Got a free Â£25 bet so lumped on Faugheen.May have a saver on The New One.(free bet a result of lumping on Barca to win La Liga at 2's..they are 4/6 on now).Champion Hurdle maybe the only bet of the week I have.Bookies paradise Cheltenham.


----------



## Rooter (Mar 9, 2015)

I will be watching bits as and when i can, would like to go one year but as for backing anything, maybe a few quid here and there but nowt more.


----------



## Break90 (Mar 9, 2015)

I've got a 4 x free fiver bet courts of Paddy Power, so will be investing these tomorrow. Not sure what on yet..........


----------



## pokerjoke (Mar 9, 2015)

Love the festival will be watching but not betting.
I used to go a lot in the early 90s when I was a compulsive gambler.
Even got to see the great Dessie close up.


----------



## Bazzatron (Mar 9, 2015)

I'm going tomorrow, go every year, great day out.

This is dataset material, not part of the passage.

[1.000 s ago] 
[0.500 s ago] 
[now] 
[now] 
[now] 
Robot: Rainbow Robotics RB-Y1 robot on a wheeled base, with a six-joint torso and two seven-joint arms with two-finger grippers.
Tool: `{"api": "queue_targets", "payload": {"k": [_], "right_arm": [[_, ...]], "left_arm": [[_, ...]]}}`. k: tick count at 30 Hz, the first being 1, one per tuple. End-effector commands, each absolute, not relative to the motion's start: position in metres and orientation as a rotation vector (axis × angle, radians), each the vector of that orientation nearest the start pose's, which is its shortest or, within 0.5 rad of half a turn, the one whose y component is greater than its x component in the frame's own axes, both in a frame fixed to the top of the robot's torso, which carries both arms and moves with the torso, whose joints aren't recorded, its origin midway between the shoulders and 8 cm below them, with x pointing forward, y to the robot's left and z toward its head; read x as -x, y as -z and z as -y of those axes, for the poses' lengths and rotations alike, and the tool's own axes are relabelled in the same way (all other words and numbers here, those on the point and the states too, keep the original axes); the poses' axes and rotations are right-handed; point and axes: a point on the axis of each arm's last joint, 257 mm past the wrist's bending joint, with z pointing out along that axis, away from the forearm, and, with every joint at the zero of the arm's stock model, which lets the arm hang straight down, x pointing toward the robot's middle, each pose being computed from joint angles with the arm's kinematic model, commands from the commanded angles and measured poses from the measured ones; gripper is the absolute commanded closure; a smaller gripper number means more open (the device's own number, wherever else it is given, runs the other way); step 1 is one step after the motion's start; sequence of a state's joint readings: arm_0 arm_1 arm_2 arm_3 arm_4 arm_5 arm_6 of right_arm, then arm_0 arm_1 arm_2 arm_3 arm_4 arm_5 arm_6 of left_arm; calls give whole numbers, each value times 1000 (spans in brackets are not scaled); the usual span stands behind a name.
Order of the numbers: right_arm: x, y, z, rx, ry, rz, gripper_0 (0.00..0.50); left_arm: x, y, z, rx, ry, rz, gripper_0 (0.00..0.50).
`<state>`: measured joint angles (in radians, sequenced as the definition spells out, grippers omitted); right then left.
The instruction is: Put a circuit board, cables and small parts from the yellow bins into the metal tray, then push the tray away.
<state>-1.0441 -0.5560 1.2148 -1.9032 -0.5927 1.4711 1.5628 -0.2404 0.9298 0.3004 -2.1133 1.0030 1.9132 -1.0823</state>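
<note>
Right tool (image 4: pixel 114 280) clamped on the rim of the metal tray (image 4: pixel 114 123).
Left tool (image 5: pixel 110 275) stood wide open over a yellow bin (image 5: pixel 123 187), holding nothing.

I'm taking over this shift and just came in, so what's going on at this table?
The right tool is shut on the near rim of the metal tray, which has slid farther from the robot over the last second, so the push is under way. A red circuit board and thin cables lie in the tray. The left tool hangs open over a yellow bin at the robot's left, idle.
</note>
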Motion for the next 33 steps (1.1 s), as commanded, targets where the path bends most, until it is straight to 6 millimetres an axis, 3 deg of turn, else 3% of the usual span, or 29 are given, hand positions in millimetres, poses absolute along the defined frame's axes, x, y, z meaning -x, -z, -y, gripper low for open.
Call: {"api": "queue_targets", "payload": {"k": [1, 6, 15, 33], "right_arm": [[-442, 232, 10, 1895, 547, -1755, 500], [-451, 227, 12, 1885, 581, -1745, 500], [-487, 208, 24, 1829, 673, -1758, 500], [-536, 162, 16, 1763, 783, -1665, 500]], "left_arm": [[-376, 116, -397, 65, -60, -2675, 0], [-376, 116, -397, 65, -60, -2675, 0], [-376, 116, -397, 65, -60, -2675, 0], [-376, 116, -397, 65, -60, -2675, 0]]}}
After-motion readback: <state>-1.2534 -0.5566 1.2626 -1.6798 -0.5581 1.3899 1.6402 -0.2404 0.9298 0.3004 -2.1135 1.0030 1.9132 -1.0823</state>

Fancy The New One in the big one, was very unlucky last year


----------



## TheDiablo (Mar 10, 2015)

Great start for the punters! I'm on all 4 faves as singles, 3x trebles and a 4 way. 2/2 in, 2 more to go 

9 points on for a possible 52 point return if my dodgy maths is correct! 1 out of the 2 needed to go into profit. Love Cheltenham!


----------



## Break90 (Mar 10, 2015)

3 races, 3 winners so far!!!

and a big bet ( by my standards anyway) on Faugheen in the next, come on Ruby!!!


----------



## Break90 (Mar 10, 2015)

Walsh/Mullins on fire!!! And still Annie Power to come in!


----------



## TheDiablo (Mar 10, 2015)

3/4 in - Faugheen the machine! Bet365 are offering me to cash out for 4.5x original stake. Or I could let it ride for 6.8x original stake. Aaaaah decisions! Either way I am 2x up so I'm leaning toward leaving it, plus Annie Power is the biggest fave of the day...


----------



## TheDiablo (Mar 10, 2015)

Swear words. Lots and lots of swear words.


----------



## Break90 (Mar 10, 2015)

Gutted, biggest bet of the day and Annie Power decides to try to jump through the last instead of over it...........

more swear words

still, will be playing with paddy powers money for most of the rest of the week,so not all bad


----------



## Rooter (Mar 10, 2015)

A truly magnificent face plant!! I am just glad i had Polly P e/w in my lucky 15 which turned in 20 points profit.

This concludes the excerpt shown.